First question: is neo4j the best choice? Are there other dbs like GunDB we should consider?

Second question: how can we come together as a community and build it? nostr:npub10mtatsat7ph6rsq0w8u8npt8d86x4jfr2nqjnvld2439q6f8ugqq0x27hf is working on one, maybe there are others who can contribute.

Want to set up a call with the nostr:npub1healthsx3swcgtknff7zwpg8aj2q7h49zecul5rz490f6z2zp59qnfvp8p team and tell us your thoughts?

nostr:npub1gcxzte5zlkncx26j68ez60fzkvtkm9e0vrwdcvsjakxf9mu9qewqlfnj5z

nostr:npub1t8pwzkkhhs94e9acgw9jwca9csyl7a4tnpdttu05039um5j7d6xs72gkvf

nostr:npub1hqaz3dlyuhfqhktqchawke39l92jj9nt30dsgh2zvd9z7dv3j3gqpkt56s

nostrdb is going to support a custom WoT table which is graphy i guess

It would need to implement index free adjacency to be a graph db. Meaning an edge can be traversed from one node to the next directly in memory without referring to an index.

i don't really need a full blown graph db for wot though. just a few indices (followers of A, who A follows) for all A. plus a few other things

Follows are a weak trust signal, but it's better than nothing.

right, there would be more to the algo obviously. but just those two indices would already be really useful for lots of things. the full algo would be personalized pagerank + custom metrics (zaps, reactions, etc)

Have you thought about how to make those metrics available to other nostr clients? I’m thinking specifically of nostr:npub1gcxzte5zlkncx26j68ez60fzkvtkm9e0vrwdcvsjakxf9mu9qewqlfnj5z‘s Trusted Assertions NIP.

not really no

Are you maintaining a separate relational db so you can look up Alice’s followers without cycling through every kind 3 note in your db?

no that would be retarded. i would process kind 3s as they come in and update the who follows who index

And the who follows who index is in a relational DB? Or LMDB?

nostrdb is lmdb. you don't need relational for anything. its all key values anyways.

even sql builds its indices on btrees... relational or lmdb its still btrees all the way down

SurrealDB uses GraphRAG, which I’m not familiar with.

Suppose I wanted a list of all pubkeys 3 hops from Alice by follows. That would be a nightmare to implement in a relational database. In neo4j in my hands, it’s very performant.

Even something more simple, like give me a list of all of Alice’s followers, takes a long time if all you have is a bunch of events in strfry. But with neo4j you have it in a snap.

I’ll be pleasantly surprised if GraphRAG can handle either of those queries performantly.

Nostrdb uses LMDB which is fast, but it’s not a graph database.

how much do you want to bet a custom WoT algo on lmdb beats a generic graph database.
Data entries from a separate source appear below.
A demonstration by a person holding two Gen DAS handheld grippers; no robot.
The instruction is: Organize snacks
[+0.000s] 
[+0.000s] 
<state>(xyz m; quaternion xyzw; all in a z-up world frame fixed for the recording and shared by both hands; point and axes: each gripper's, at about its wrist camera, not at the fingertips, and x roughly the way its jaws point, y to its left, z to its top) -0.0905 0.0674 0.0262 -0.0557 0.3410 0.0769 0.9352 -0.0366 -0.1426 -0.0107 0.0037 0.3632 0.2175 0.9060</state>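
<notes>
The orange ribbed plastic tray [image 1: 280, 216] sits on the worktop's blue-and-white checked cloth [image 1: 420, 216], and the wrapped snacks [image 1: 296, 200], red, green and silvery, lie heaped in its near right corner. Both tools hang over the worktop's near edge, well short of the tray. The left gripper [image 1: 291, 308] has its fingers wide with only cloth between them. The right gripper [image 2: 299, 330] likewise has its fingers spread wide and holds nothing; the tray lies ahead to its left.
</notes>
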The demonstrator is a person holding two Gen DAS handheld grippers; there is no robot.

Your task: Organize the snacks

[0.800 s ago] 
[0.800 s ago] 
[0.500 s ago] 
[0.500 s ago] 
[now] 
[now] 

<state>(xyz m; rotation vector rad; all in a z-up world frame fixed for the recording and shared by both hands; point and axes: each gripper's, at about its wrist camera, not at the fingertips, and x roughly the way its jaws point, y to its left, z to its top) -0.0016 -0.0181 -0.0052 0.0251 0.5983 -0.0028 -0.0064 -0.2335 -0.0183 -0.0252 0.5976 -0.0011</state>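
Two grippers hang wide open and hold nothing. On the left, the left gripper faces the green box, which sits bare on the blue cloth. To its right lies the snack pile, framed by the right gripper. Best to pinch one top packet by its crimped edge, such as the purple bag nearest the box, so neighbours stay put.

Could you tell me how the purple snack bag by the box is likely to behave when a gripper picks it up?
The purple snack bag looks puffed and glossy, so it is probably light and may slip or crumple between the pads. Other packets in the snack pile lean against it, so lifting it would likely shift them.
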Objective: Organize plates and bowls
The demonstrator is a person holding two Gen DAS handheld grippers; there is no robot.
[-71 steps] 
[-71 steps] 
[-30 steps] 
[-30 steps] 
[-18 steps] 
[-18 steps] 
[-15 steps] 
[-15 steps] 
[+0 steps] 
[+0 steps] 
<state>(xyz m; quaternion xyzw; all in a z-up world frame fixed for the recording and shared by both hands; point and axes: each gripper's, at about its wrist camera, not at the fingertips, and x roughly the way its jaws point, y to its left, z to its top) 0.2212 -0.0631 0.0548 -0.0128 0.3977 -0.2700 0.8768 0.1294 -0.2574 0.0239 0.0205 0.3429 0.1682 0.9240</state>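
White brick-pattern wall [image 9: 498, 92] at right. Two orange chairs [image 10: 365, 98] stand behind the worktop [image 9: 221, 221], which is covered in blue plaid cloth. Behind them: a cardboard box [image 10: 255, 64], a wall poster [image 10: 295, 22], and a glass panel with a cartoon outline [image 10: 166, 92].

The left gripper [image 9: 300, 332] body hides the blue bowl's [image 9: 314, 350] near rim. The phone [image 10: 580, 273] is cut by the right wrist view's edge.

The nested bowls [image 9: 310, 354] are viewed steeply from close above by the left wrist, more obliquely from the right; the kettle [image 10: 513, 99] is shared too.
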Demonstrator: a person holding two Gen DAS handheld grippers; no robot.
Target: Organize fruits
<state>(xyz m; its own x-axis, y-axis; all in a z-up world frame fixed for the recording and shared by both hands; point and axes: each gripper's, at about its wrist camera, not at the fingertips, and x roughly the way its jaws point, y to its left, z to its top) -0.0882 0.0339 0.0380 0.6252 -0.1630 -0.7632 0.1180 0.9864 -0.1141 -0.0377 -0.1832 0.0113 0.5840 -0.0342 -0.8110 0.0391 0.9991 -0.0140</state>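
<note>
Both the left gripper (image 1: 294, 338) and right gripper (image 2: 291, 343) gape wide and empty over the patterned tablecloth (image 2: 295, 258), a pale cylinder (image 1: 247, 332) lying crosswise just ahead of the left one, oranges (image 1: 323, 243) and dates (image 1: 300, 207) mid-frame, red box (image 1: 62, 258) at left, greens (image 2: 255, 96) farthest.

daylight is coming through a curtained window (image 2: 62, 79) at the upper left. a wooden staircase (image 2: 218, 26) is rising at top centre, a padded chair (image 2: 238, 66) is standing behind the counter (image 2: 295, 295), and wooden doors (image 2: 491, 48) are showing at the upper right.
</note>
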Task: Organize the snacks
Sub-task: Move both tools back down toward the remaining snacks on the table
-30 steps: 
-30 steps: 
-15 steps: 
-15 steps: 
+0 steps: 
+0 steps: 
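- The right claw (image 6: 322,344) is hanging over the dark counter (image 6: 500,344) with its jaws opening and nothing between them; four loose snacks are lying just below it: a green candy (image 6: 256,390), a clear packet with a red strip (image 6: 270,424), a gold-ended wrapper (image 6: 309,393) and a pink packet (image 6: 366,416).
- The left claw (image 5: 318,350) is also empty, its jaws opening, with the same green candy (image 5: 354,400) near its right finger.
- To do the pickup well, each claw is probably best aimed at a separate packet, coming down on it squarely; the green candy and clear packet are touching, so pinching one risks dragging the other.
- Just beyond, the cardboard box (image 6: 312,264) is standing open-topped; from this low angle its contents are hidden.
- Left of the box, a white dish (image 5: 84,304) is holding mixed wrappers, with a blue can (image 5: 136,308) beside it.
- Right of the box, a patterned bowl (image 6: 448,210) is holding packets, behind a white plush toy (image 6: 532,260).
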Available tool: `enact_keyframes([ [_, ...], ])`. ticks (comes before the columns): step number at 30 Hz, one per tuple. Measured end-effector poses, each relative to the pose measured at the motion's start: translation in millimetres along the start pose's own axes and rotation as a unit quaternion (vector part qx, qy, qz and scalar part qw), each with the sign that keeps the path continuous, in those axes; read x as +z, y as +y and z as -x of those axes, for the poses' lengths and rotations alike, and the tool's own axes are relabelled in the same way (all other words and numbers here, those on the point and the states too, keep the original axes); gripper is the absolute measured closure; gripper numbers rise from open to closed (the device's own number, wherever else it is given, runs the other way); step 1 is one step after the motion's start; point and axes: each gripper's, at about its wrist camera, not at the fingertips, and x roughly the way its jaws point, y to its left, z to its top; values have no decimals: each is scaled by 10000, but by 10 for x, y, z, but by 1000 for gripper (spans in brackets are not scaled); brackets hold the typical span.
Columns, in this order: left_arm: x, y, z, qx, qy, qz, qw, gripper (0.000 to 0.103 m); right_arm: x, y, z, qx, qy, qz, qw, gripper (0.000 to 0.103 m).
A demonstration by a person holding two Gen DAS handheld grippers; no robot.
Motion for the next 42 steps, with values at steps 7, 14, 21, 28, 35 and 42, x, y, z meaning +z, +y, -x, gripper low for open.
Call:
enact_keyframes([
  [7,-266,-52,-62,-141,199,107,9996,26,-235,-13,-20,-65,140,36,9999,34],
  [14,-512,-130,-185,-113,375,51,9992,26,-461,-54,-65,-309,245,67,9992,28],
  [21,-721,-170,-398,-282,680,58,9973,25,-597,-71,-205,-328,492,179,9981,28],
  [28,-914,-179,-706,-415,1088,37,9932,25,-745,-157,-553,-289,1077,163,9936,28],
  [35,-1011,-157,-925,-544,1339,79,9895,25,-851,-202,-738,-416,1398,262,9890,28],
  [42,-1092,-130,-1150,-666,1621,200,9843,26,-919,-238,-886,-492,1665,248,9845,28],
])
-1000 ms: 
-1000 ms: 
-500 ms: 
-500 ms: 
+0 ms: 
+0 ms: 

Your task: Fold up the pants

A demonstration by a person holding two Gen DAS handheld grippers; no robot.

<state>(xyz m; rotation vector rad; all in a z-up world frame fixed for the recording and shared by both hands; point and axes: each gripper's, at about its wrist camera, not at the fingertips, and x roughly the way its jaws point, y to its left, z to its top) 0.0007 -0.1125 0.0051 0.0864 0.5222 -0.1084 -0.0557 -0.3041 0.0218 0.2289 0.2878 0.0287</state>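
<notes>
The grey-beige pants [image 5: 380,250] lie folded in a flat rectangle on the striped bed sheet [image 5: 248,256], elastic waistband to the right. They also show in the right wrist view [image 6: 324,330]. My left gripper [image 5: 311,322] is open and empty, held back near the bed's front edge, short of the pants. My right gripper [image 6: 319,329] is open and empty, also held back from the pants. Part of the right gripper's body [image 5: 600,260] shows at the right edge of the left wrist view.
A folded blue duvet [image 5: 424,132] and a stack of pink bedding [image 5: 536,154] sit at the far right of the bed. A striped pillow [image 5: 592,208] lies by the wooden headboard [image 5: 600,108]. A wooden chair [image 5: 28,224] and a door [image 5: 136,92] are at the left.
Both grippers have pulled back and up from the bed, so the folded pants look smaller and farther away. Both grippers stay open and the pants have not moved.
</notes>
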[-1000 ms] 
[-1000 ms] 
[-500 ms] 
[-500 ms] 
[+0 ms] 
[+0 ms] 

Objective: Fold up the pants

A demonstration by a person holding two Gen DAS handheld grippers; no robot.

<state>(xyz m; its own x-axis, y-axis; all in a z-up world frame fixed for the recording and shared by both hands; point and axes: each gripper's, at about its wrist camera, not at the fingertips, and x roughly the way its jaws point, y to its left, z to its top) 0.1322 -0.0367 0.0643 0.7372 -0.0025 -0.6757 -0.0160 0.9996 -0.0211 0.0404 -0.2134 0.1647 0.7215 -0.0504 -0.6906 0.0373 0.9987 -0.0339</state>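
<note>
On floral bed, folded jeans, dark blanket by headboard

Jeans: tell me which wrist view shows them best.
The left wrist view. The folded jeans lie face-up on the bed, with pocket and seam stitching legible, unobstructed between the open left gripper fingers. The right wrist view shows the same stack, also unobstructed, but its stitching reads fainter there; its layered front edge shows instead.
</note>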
I would put money on this

in terms of perf

If you want to limit the WoT algos to no more than one or MAYBE two traversals, and if you want the nostr user base to remain minuscule, then stick with LMDB.

If you want sophisticated WoT algos and if you want the nostr user base to grow, then graph databases will outperform LMDB.

we'll see !

Are you aware of the advantages of graph databases in terms of performance for certain categories of queries?

I am aware and I can confidently say that an optimized KV store will outperform a graph DB which has much more layers to traverse.

Because WoT is mostly BFS with some additions

its hard to beat a few btree lookups hot in a compact binary cache

Graph databases are all just memory pointers everywhere. There is no "lookup". The "btree" is the graph.

Btree is the index. The nodes/relationships are stored as records. Neo4j 5 uses a more efficient method than 4, but essentially the nodes store the exact memory location of the nodes they're related to, and you would just jump your pointer to that location to read it, same with the relationship props.

That's what index-free means. You can traverse the graph without using any indices. Which is also why no other database can compete in terms of actual graph performance.

But I'm sure that the key value bros can do better 🤭

Index free adjacency is the key. For sufficiently deep traversals, native graph databases like neo4j have a theoretical advantage over non-native graph databases.

For a traversal of depth d in a graph with branching factor b (average degree), a native database’s time complexity is roughly O(b^d). But for a non-native db we have to add the index cost: O(b^d * log n) where n is the size of the index (e.g. n = the sum of nodes and edges).

A depth of 3-5 is where it becomes noticeable. WoT won’t work if we tie our hands by a limit on traversal depth.

log n isn’t as bad as you think

traversing n = 1B is 2.5x as expensive as n = 10k

now, what cost does this “index free” approach bring compared to indexes? it pushes the storage engine to add a 2nd translation layer for pointers and/or implement compactions with pointer rewriting

all while making your codebase more complicated for no reason

the act of calculating PageRank is significantly more expensive than a few DB lookups.

I think that arguing about speed and efficiency is missing the point, and why all conversations about graph data go to shit.

Use the schema that fits the domain. If your data is graph data, use a dedicated graph database.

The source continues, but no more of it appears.